→ **PROBLEM TO SOLVE**: Line by line, write out the material exactly.

→ **DATASET EXTRACT**:
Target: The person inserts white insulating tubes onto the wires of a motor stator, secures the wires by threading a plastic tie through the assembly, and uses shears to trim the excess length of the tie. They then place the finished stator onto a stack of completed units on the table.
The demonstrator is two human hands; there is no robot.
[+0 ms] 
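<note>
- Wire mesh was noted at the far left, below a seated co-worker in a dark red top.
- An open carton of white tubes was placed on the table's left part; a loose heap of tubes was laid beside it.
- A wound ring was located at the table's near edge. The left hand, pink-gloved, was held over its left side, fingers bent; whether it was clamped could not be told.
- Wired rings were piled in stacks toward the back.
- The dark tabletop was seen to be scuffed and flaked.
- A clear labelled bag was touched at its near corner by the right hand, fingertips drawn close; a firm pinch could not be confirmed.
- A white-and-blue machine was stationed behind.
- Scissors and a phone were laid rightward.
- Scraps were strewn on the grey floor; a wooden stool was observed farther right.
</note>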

→ **REPLY**:
Target: The person inserts white insulating tubes onto the wires of a motor stator, secures the wires by threading a plastic tie through the assembly, and uses shears to trim the excess length of the tie. They then place the finished stator onto a stack of completed units on the table.
The demonstrator is two human hands; there is no robot.
[+0 ms] 
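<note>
- Wire mesh was noted at the far left, below a seated co-worker in a dark red top.
- An open carton of white tubes was placed on the table's left part; a loose heap of tubes was laid beside it.
- A wound ring was located at the table's near edge. The left hand, pink-gloved, was held over its left side, fingers bent; whether it was clamped could not be told.
- Wired rings were piled in stacks toward the back.
- The dark tabletop was seen to be scuffed and flaked.
- A clear labelled bag was touched at its near corner by the right hand, fingertips drawn close; a firm pinch could not be confirmed.
- A white-and-blue machine was stationed behind.
- Scissors and a phone were laid rightward.
- Scraps were strewn on the grey floor; a wooden stool was observed farther right.
</note>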

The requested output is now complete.